TASK TO CARRY OUT — Line by line, repeat the material below exactly and skip the images.

(INPUT DATA)

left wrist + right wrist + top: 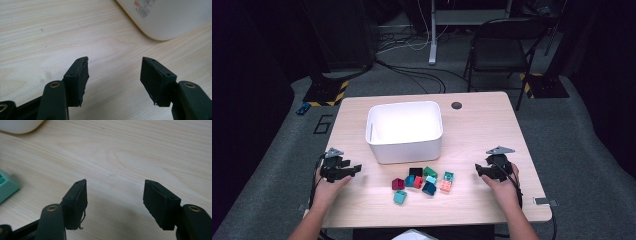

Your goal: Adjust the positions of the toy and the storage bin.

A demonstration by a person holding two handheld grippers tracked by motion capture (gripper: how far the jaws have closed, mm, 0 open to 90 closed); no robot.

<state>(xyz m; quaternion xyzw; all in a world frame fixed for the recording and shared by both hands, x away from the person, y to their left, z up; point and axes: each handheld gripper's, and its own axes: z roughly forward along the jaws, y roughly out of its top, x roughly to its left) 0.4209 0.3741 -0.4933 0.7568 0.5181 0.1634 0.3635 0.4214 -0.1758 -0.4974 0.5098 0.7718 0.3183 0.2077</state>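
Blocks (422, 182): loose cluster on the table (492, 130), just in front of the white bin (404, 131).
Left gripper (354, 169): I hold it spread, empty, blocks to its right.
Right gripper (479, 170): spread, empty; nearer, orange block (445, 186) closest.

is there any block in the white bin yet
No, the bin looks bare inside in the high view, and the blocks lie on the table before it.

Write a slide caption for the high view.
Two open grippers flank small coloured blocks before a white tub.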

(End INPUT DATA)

SOLUTION BELOW —
left wrist + right wrist + top: 

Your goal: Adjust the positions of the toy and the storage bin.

A demonstration by a person holding two handheld grippers tracked by motion capture (gripper: how far the jaws have closed, mm, 0 open to 90 closed); no robot.

<state>(xyz m; quaternion xyzw; all in a world frame fixed for the recording and shared by both hands, x away from the person, y to their left, z up; point and axes: each handheld gripper's, and its own axes: z roughly forward along the jaws, y roughly out of its top, x roughly to its left) 0.4209 0.3741 -0.4933 0.7568 0.5181 0.1634 0.3635 0.4214 -0.1758 -0.4974 0.5098 0.7718 0.3183 0.2077</state>
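Blocks (422, 182): loose cluster on the table (492, 130), just in front of the white bin (404, 131).
Left gripper (354, 169): I hold it spread, empty, blocks to its right.
Right gripper (479, 170): spread, empty; nearer, orange block (445, 186) closest.

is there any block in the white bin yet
No, the bin looks bare inside in the high view, and the blocks lie on the table before it.

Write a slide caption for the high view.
Two open grippers flank small coloured blocks before a white tub.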

A complete answer has now been given.